Le origini della P-30 risalivano a un programma segreto messo in atto dalla NATO durante la Guerra Fredda. Temendo un’invasione dell’Europa occidentale da parte delle armate del Patto di Varsavia, i paesi dell’Alleanza avevano organizzato, ciascuno per conto proprio, delle reti clandestine formate da civili addestrati a resistere a un’occupazione da parte del blocco dell’Est. Dal Portogallo alla Svizzera e alla Svezia, unità dormienti erano state create un po’ dappertutto: c’era il Lok greco, il Gladio italiano, il Plan Parsifal dei francesi, il Comité P in Belgio, mentre la Svizzera aveva la P-26.

Il governo elvetico, fortemente ispirato da questo modello, aveva pensato di declinarlo per difendere i propri interessi all’estero. E così aveva creato la P-30, con la missione di selezionare civili cui far condurre operazioni di spionaggio governative.

Mentre un agente dei servizi segreti doveva crearsi un’identità di sana pianta, con tutte le difficoltà e le trappole inerenti a tale esercizio, i cittadini medi che componevano l’effettiva forza della P-30 potevano condurre operazioni senza doversi inventare un alias né mentire, perché la copertura era la loro esistenza reale.

Macaire, in qualità di banchiere e col pretesto degli appuntamenti di lavoro, poteva viaggiare senza destare alcun sospetto.

A partire dal suo reclutamento, aveva operato in seno alla divisione economica della P-30, raccogliendo preziose informazioni sulle intenzioni dei paesi europei che erano stufi di vedere i loro contribuenti sottrarsi al fisco, nascondendo i propri capitali nelle casseforti delle banche elvetiche. Questo spinoso problema era stato affidato alla P-30 perché era legato fondamentalmente ai paesi vicini, con i quali la Svizzera non aveva intenzione di creare attriti inviando sul posto membri dei servizi segreti ufficiali.
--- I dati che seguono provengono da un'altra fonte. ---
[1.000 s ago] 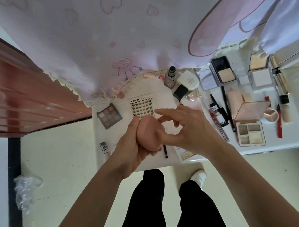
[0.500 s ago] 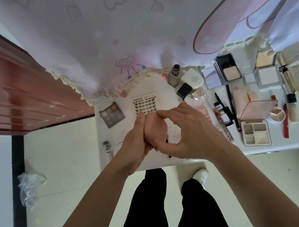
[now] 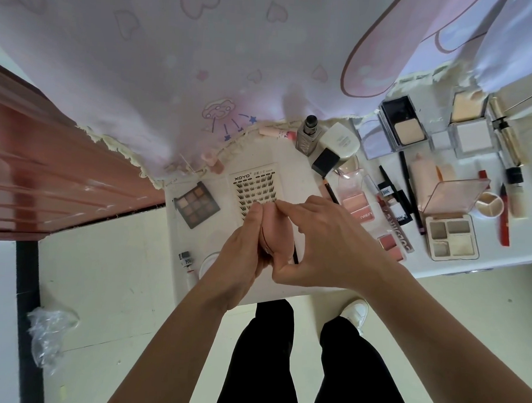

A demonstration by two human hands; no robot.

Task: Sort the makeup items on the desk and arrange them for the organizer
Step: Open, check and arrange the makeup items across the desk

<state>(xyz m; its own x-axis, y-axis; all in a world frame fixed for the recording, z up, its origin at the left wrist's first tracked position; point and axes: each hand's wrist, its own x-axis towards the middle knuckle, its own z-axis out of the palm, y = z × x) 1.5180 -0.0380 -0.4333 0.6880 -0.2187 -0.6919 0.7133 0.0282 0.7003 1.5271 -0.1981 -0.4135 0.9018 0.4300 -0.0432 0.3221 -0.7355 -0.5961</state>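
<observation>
While black trousers (image 3: 260, 362) stand nearest, the left hand (image 3: 241, 249) grips a pink egg-shaped item (image 3: 277, 232) just above the white surface (image 3: 293, 172), its fingers curled round the item's left side. The right hand (image 3: 327, 243) pinches the same item between thumb and forefinger. Behind them lies a lash tray (image 3: 253, 185), with a brown eyeshadow palette (image 3: 196, 204) to its left. Farthest hangs a pink printed cloth (image 3: 203, 76).
</observation>
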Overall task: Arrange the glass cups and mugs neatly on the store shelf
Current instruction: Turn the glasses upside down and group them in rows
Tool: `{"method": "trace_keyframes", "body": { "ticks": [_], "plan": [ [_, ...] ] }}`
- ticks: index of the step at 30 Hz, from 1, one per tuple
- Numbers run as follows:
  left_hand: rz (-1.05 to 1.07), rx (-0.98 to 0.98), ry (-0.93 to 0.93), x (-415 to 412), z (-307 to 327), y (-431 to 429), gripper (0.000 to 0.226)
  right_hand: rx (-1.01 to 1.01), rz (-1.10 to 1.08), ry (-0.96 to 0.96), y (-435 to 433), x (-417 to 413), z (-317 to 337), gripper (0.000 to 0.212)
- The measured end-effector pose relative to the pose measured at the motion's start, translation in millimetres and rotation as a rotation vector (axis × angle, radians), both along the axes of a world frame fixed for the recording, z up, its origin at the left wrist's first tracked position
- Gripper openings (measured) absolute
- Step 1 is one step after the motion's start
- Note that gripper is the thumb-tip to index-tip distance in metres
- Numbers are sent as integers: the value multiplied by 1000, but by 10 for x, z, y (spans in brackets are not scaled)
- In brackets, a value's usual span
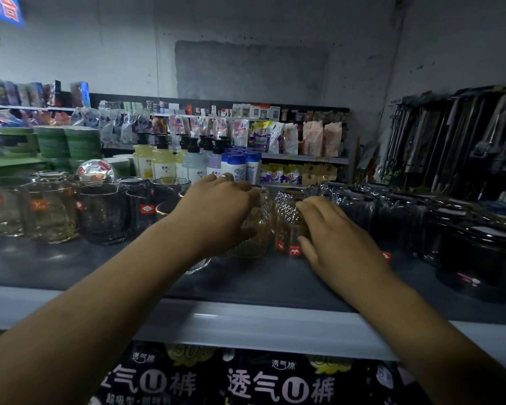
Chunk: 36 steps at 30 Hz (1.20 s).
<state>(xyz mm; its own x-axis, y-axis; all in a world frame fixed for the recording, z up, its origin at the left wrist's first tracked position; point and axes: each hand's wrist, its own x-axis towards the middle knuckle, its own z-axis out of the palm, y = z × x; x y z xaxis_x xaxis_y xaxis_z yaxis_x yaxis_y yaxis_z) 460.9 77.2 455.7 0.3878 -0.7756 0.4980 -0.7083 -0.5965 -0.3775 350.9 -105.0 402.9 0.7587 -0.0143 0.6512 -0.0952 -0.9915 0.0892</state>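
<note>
On the shelf (pixel 70 267), center: a person's L hand (pixel 216 211) grips an amber glass cup (pixel 257 229); R hand (pixel 333 238) seems to clasp the faceted glass (pixel 288 217) just beside it. Crowding in: dark mugs (pixel 103 211) left, wrapped black jars (pixel 479 252) right, pump bottles (pixel 161 159) far behind.

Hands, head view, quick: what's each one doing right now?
Left hand: fingers curled over a ribbed amber glass, holding it.
Right hand: touching the next amber glass; grip cannot be told.
</note>
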Motion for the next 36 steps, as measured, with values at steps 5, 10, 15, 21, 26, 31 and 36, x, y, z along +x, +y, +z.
{"method": "trace_keyframes", "body": {
  "ticks": [5, 10, 15, 21, 26, 31, 36],
  "plan": [
    [-25, -74, -11, -91, -20, -82, 60, 6, 70, -30, -20, -61, 32, 51],
    [-294, -372, 190, -369, -64, -352, 51, 106, 114, -205, -403, -479, 267, 46],
    [-299, -444, 356, -487, -141, -787, 66, 109, -111, -202, -858, -739, 362, 49],
    [-121, -347, 362, -515, -168, -1107, 85, 52, -305, -36, -965, -791, 379, 45],
    [-83, -366, 351, -511, -202, -1184, 71, 57, -301, -2, -997, -794, 353, 37],
    [-91, -394, 411, -506, -172, -1183, 65, 42, -293, -9, -1004, -798, 339, 37],
    [-48, -406, 394, -526, -179, -1196, 68, 34, -285, -5, -1006, -790, 355, 39]
  ]
}}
Macaire aveva quindi girato tutta l’Europa per partecipare a dibattiti e conferenze dedicati alle nuove regolamentazioni bancarie, ai paradisi fiscali o alla cooperazione internazionale in materia di fiscalità. Aveva ascoltato, annotato, registrato. Tra un intervento e l’altro, aveva allacciato contatti con alti funzionari, ambasciatori, avvocati d’affari, dipendenti delle agenzie fiscali locali. Intrattenere questi rapporti non lo esponeva ad alcun rischio: se destava dei sospetti, se la polizia lo interrogava, lo consideravano semplicemente un banchiere intraprendente che cercava di arricchire la propria clientela. Nessuno scandalo di stato, nessun incidente diplomatico che potesse offuscare l’immagine della Svizzera, paese di persone compite e ben educate, guardiano delle convenzioni internazionali, madrepatria dei mattinieri e dei lavoratori.

Perfino in caso di indagine approfondita, era impossibile stabilire un legame tra Macaire e un qualsiasi organo governativo: per scrupolo di sicurezza e di anonimato, l’unico contatto che avesse con la P-30 era il suo referente all’interno dell’organizzazione: un uomo di Berna dall’accento duro che si chiamava Wagner, con il quale si incontrava sempre in un luogo pubblico. Al di fuori di questo, ignorava tutto del funzionamento della P-30, compresa la sede del quartier generale a Berna. Era una struttura totalmente impermeabile e irreperibile.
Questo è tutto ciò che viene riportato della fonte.